**Exercise requirements:** Only the lines below from the one that contains "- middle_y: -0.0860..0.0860" through the one that contains "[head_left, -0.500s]" should appear in your answer, exact and without pictures.
[Input data Boundary: Start]
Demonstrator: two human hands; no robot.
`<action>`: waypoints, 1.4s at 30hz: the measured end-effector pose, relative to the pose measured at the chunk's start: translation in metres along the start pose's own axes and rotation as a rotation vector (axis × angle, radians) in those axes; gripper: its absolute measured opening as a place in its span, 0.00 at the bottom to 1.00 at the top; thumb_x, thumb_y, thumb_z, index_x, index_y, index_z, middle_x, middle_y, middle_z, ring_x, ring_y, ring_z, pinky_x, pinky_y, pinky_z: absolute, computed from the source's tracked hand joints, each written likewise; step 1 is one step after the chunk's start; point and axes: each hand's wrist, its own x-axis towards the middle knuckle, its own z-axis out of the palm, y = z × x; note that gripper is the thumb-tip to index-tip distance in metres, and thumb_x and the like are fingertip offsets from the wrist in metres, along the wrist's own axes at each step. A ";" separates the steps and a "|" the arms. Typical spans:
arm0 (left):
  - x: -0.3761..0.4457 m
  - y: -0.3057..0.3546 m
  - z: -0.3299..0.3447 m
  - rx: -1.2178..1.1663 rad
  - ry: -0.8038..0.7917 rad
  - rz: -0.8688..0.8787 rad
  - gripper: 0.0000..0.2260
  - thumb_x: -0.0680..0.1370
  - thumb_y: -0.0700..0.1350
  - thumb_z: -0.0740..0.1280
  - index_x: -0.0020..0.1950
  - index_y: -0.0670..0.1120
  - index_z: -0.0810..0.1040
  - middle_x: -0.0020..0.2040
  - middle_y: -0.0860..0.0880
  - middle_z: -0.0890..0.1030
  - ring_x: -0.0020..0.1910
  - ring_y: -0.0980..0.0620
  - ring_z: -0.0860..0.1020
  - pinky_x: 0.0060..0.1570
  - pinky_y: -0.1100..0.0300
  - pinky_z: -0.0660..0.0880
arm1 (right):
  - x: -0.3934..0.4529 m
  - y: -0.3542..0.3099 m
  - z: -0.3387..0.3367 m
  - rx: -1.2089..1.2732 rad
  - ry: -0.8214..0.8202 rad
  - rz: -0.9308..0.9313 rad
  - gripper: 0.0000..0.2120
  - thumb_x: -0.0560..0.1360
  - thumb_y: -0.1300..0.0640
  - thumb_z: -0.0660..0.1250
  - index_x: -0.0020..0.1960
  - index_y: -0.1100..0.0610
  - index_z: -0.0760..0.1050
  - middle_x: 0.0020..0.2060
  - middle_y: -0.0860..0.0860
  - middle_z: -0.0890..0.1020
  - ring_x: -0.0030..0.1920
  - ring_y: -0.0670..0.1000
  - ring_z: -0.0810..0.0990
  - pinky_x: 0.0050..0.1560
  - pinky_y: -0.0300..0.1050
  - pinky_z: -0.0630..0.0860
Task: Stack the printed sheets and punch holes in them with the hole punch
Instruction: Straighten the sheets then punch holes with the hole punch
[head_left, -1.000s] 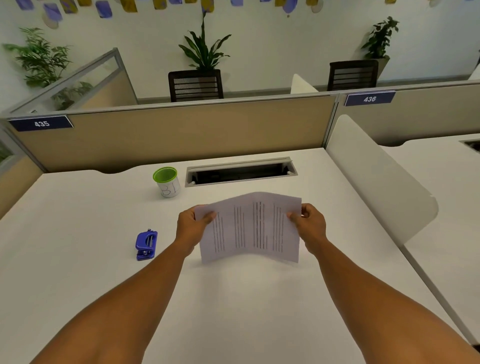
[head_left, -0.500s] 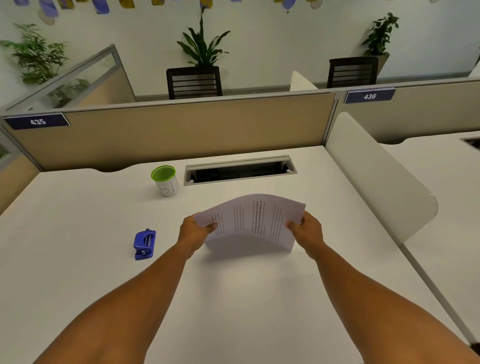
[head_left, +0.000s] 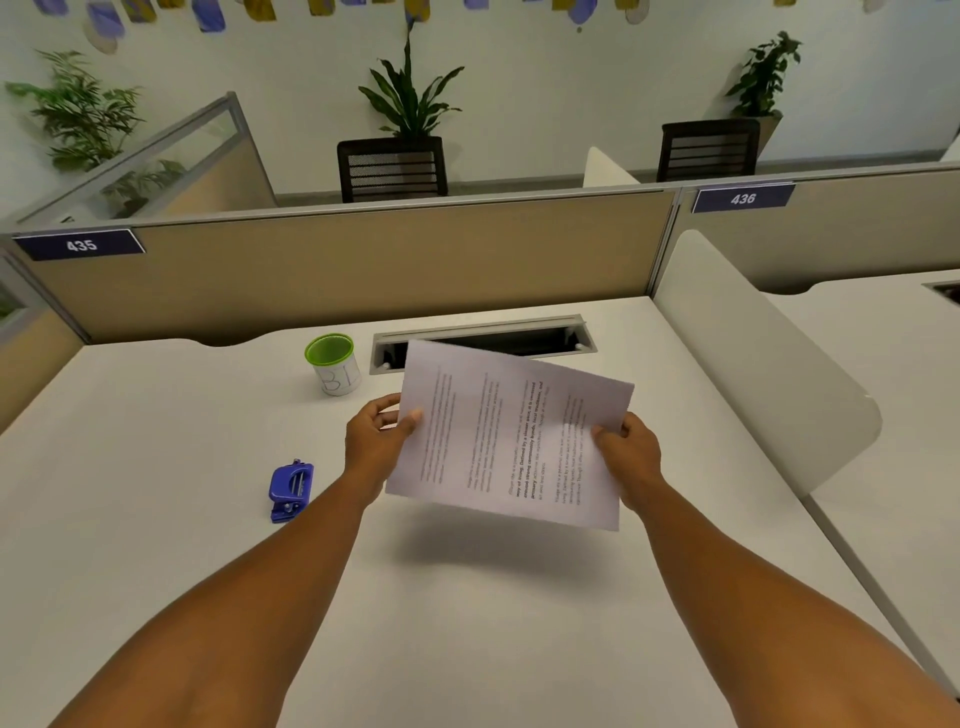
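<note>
Status: both hands are holding the printed sheets in the air at frame center, above the table. The left hand is pinching the left short edge, thumb on top and fingers curled behind. The right hand is gripping the right edge the same way, thumb on the printed face. So fingers on both sides are closed on paper, not free.

The sheets are looking like one bundle, slightly bowed and tilted, with text columns running sideways to the camera. A shadow is sitting on the table directly under them, so they are clear of the surface. I can't tell how many sheets there are or whether the edges are squared; the near edge is reading as a single line, but that's too fine to call.

The hole punch is lying on the table left of center, just beside the left forearm and apart from the paper. Nobody is touching it. The green-rimmed cup is standing further up, near the cable slot, and isn't involved.

Progress, my read: gathering is looking mostly done, alignment is probably in progress or pending. Punching is not started, since no holes are visible on any edge. Remaining: square the stack, free one hand, bring the punch over, feed an edge into it, press.
</note>
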 end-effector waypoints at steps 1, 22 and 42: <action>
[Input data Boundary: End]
**Reply to the task:**
  - middle_y: -0.0860..0.0860
  - middle_z: -0.0890..0.1020
  - ring_x: -0.0030..0.1920
  - ring_y: -0.0670..0.1000
  - ring_z: -0.0810..0.0990
  - pinky_x: 0.0050..0.1560
  - pinky_y: -0.0300..0.1050
  - pinky_z: -0.0630..0.0860
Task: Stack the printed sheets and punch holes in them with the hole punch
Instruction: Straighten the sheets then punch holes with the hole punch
[head_left, -1.000s] 
[head_left, -0.500s] 

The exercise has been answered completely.